### DIRECTIONS FOR THIS TASK
Take every line in the entries that includes the word "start" and copy it.

### DATA FOR REVIEW
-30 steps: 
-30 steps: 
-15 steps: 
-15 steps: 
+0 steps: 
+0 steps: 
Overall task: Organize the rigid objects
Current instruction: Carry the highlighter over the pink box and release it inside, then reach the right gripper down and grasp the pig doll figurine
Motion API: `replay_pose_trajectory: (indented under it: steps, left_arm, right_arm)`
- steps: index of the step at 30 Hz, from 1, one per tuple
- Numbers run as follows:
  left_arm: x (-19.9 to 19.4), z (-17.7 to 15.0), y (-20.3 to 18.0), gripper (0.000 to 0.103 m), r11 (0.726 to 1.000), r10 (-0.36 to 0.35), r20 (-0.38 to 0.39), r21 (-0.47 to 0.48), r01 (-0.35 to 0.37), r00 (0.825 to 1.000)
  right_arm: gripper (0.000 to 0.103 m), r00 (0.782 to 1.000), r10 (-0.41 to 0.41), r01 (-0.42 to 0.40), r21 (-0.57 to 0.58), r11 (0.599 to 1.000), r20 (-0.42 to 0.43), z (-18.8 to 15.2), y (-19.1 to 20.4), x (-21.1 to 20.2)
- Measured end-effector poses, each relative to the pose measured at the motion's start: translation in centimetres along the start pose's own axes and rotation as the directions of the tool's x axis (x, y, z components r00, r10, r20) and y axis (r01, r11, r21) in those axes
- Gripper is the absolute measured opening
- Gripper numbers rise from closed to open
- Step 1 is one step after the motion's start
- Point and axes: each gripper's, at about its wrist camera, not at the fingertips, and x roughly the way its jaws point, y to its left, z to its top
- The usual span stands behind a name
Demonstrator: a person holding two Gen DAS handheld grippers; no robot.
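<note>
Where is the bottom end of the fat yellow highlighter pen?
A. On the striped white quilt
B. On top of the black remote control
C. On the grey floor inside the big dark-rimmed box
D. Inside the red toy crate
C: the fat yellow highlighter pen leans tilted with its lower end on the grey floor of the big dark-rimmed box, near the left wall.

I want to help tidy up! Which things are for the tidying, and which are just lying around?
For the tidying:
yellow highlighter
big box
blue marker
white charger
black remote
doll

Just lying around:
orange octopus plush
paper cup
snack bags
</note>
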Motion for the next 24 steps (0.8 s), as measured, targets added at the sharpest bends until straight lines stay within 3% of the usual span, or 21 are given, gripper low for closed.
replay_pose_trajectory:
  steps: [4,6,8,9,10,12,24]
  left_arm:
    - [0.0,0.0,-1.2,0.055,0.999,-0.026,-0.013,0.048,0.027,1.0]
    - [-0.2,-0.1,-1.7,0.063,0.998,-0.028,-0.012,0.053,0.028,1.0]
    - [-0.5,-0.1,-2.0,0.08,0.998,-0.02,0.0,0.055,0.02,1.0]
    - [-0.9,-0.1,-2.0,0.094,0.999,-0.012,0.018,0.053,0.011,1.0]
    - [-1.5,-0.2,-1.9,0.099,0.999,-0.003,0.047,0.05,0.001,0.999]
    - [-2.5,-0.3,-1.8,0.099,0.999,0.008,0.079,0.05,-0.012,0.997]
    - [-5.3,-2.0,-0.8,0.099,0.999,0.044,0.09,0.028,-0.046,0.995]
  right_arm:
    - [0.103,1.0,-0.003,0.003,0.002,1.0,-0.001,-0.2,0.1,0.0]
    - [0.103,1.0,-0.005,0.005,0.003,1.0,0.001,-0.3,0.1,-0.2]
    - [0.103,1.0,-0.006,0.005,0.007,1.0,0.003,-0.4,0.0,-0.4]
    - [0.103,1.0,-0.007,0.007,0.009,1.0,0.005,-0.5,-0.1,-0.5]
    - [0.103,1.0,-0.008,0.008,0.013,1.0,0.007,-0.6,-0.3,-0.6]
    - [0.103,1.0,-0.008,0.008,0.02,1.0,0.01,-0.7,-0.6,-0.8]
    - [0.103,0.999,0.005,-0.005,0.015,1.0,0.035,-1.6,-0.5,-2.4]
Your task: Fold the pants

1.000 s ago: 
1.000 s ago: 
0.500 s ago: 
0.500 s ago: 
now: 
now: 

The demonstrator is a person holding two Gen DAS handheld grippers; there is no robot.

### PROBLEM SOLUTION
- Measured end-effector poses, each relative to the pose measured at the motion's start: translation in centimetres along the start pose's own axes and rotation as the directions of the tool's x axis (x, y, z components r00, r10, r20) and y axis (r01, r11, r21) in those axes
- Step 1 is one step after the motion's start

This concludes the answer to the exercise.